2. The reflection cost¶
Marshal and Unmarshal walk the value through reflect. For each type encountered, the package builds an encoding plan — an ordered list of (field offset, JSON name, encoder function) triples — and caches it in a global sync.Map keyed by reflect.Type. The first call on a new type pays:
- Reflect over every field (cost grows with field count).
- Parse the
jsontag of each field. - Resolve embedded-struct field promotion (the algorithm in senior.md §2).
- Build the plan and
LoadOrStoreit into the cache.
Subsequent calls hit the cache and skip steps 1-4. They still walk the struct via reflection on every call to read field values:
// Roughly what Marshal does on the steady-state path:
for _, f := range cachedPlan {
fv := reflect.ValueOf(v).FieldByIndex(f.index) // reflect access
f.encode(fv, output) // type-specific writer
}
The reflect access is unavoidable in v1. It's the reason hand-written MarshalJSON methods are 5-10× faster: they read fields directly without reflect.Value.FieldByIndex.
Implications:
- Repeated marshalling of the same type is cheap per call but never free. For ten million calls per second, even a hundred nanoseconds per call adds up.

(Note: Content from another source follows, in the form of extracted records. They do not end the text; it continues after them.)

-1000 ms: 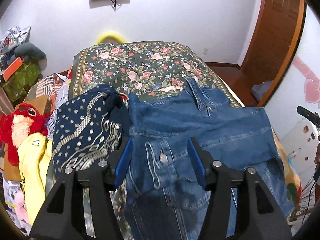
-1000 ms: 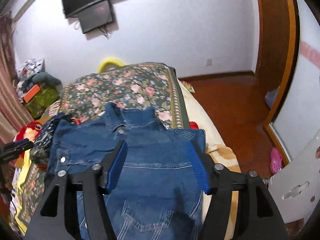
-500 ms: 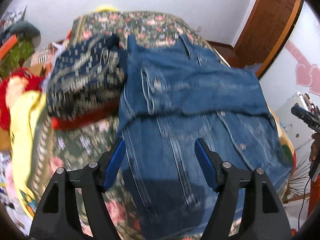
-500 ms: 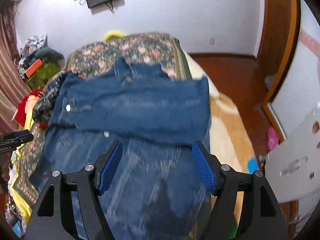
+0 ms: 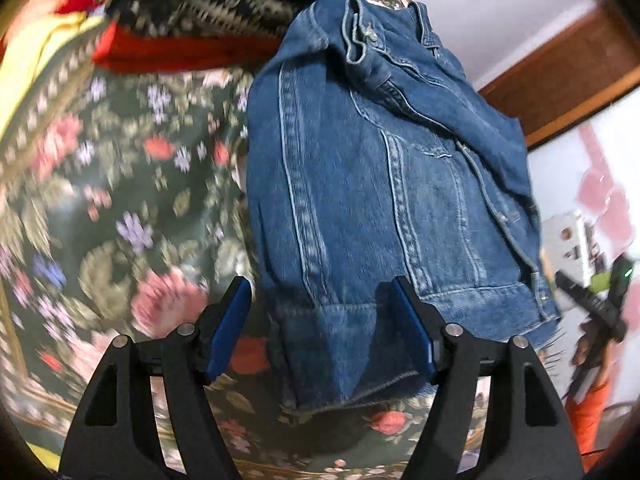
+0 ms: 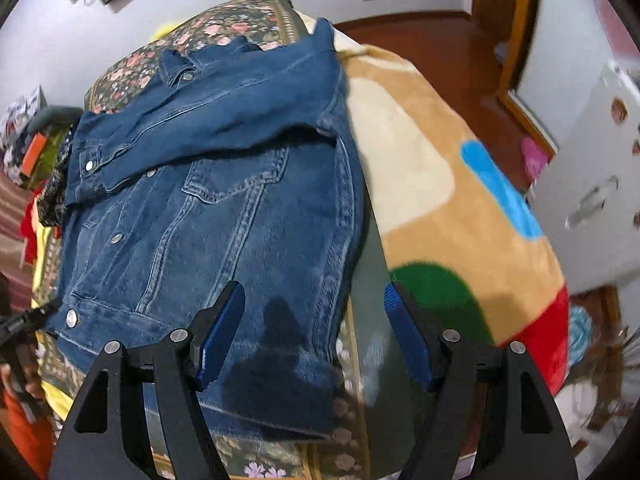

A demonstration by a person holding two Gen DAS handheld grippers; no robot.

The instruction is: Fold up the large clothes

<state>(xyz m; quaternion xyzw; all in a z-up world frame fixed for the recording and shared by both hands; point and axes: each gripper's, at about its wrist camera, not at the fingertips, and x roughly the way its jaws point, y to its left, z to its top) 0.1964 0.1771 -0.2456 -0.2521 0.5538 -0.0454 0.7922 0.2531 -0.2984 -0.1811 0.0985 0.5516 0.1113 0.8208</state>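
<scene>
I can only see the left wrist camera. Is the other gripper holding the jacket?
Observer: No. The right gripper is open. Its jaws have just been opening, and the jacket corner shows between them, not pinched.
Operator: What's next to the jacket on that side?
Observer: A tan blanket with blue, green and red shapes.
Operator: Anything on the floor?
Observer: Something pink, maybe a slipper, near the door frame.
</scene>
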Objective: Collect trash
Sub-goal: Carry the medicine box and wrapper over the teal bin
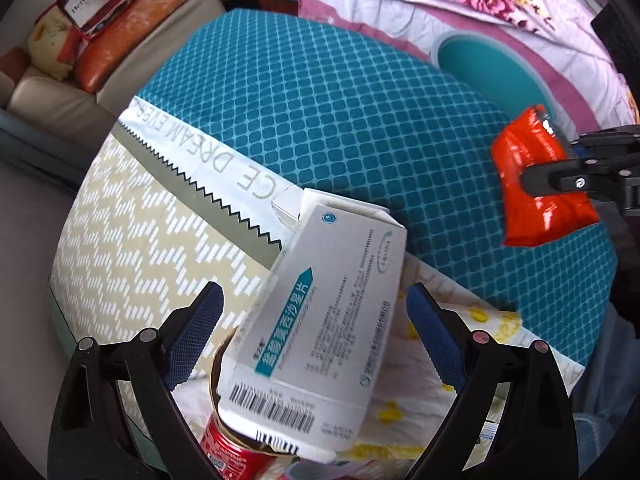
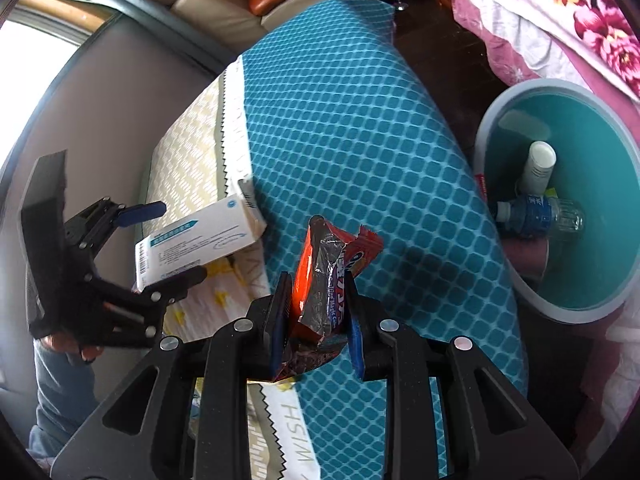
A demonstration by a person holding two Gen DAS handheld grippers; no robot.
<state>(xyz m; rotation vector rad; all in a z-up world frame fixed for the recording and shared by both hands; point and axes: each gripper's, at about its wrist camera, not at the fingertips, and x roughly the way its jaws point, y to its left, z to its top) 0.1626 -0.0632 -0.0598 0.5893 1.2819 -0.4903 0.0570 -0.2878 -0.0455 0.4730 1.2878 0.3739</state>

- A program that marshals one thousand different types pays the plan build once per type. After warm-up, the per-type cost is the same as a program that marshals one type a million times.
- Anonymous structs declared inside a function are still cached by
reflect.Type. Two functions declaring the same anonymous shape share the cache entry.
For services with a few hot types, the win from custom MarshalJSON or codegen (see §11) comes from skipping reflection entirely. For services with thousands of types, the cache amortizes nicely and hand-tuning rarely matters.
3. Pre-sizing output buffers¶
json.Marshal allocates a bytes.Buffer internally and grows it as it writes. The growth strategy is geometric — by the time you finish encoding a 64 KiB document, you've allocated and copied through roughly five intermediate buffers. For repeated marshalling of similar-sized payloads, pre-sizing eliminates the copies.
// Marshal into a pre-sized buffer.
buf := bytes.NewBuffer(make([]byte, 0, 4096))
enc := json.NewEncoder(buf)
enc.Encode(v)
out := buf.Bytes()
bytes.Buffer.Grow(n) reserves at least n more bytes of capacity:
var buf bytes.Buffer
buf.Grow(8 << 10) // reserve 8 KiB up front
enc := json.NewEncoder(&buf)
enc.Encode(v)
The streaming Encoder writing directly to os.File (or any io.Writer) avoids the intermediate buffer entirely. For payloads larger than a few hundred kilobytes, this is the right shape:
// Slow: marshal into RAM, then write.
data, _ := json.Marshal(bigSlice)
f.Write(data)
// Fast: encode directly into the file.
enc := json.NewEncoder(f)
enc.Encode(bigSlice)
The Marshal+Write path holds the entire JSON document in memory. For a 100 MiB export, that's 100 MiB of RSS. The Encoder path writes incrementally; peak memory stays at the size of one encoded field plus the OS write buffer.
4. sync.Pool of encoders, decoders, and buffers¶
sync.Pool reuses allocations across goroutines. For JSON, the candidates are:
*bytes.Buffer— the output destination.*json.Encoder— bound to a buffer; pooled together.*json.Decoder— bound to anio.Reader; pooled together.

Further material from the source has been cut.